Moreover, it has an apparent synergistic effect with HMM and CR. JF has the effects of increasing the content of monoamine neurotransmitters, upregulating synaptic structural proteins, reducing synaptic damage, anti-inflammatory and improving memory (Kandeda et al., 2021; Guo et al., 2020). The main component of ZOR is total ginger phenol, which can give full play to the antioxidant effect and alleviate cerebral ischemia damage (Li et al., 2021; Terry et al., 2011). In addition, the combination of drugs can give full play to the improvement of hemorheology, and cerebral blood insufficiency, promote the increase of local vascular flow, improve the cerebral blood microcirculation, improve the brain tissue blood supply, reduce thrombosis, and repair and maintain nerve damage, but also analgesic and anti-inflammatory.

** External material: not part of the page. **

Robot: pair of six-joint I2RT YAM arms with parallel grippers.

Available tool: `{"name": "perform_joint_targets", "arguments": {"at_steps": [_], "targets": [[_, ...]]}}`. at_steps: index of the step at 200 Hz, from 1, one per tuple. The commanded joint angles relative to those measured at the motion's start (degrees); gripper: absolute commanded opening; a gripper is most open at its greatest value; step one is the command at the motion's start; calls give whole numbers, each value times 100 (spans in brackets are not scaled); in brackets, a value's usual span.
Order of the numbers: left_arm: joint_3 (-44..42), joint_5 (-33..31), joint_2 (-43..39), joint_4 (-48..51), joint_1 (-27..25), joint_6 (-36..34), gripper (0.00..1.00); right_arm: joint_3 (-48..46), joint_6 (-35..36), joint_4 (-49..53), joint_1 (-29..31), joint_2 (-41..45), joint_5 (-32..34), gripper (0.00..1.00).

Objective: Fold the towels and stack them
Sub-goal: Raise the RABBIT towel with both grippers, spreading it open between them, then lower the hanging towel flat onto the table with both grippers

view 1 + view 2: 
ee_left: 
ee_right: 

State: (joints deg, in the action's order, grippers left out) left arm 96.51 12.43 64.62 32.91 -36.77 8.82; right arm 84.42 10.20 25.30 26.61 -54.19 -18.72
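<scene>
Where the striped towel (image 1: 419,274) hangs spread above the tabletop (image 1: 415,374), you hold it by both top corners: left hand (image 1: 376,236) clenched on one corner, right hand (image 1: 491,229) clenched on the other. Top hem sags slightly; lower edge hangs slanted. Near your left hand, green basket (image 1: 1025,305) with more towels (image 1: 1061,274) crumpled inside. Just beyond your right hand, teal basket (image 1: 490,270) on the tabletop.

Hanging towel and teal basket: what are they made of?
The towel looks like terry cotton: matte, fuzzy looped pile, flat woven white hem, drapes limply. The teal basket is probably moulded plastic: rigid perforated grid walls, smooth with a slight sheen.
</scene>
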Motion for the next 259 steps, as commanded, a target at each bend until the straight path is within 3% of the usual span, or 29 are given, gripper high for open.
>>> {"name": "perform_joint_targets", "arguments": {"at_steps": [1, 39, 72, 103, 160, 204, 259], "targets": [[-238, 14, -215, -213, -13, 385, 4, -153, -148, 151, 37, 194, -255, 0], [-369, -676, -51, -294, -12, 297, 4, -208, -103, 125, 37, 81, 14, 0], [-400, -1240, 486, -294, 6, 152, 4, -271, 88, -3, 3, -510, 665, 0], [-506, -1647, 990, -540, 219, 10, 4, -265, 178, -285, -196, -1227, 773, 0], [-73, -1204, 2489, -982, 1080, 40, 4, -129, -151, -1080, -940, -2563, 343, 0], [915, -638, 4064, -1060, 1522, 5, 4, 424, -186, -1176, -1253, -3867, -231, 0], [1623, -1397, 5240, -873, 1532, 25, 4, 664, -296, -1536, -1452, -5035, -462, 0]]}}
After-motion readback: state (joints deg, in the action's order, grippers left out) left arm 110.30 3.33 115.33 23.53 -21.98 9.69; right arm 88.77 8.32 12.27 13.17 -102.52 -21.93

Modern pharmacological studies and clinical trials have also shown that the prescription has a good effect on various diseases, such as diabetes, post-chemotherapy peripheral neuropathy, cerebrovascular disease, and allergic diseases. It can significantly reduce the levels of high-sensitivity C-reactive protein and D-dimer, relieve nerve tissue damage, improve cerebral circulation, make the practical outcome of cerebral infarction, improve the clinical prognosis, and has high safety (Liu et al., 2020). However, the specific pathogenesis of IS is very complicated and has not yet been fully elucidated. HGWD is a prescription made up of various traditional Chinese medicines, and its mechanism of action is very complicated. There are few reports about the signal pathway, gene and protein, and few about material basis. Therefore, it is necessary to conduct modern pharmacological analysis and research on HGWD. This study aims to elucidate the potential mechanism of HGWD in treating IS through network pharmacological analysis. This study aims to elucidate the main effects and mechanisms of the active substances in HGWD on the body and to provide a new idea for further study of the treatment of IS.

Materials and Methods

Collection of Disease Targets

Based on the Gene Cards database (https://www.genecards.org/), DisGeNET database (https://www.disgenet.org/) and OMIM database (https://www.omim.org/), “Ischemic stroke” was used as the keyword to search all the essential genes and get the target data set of IS.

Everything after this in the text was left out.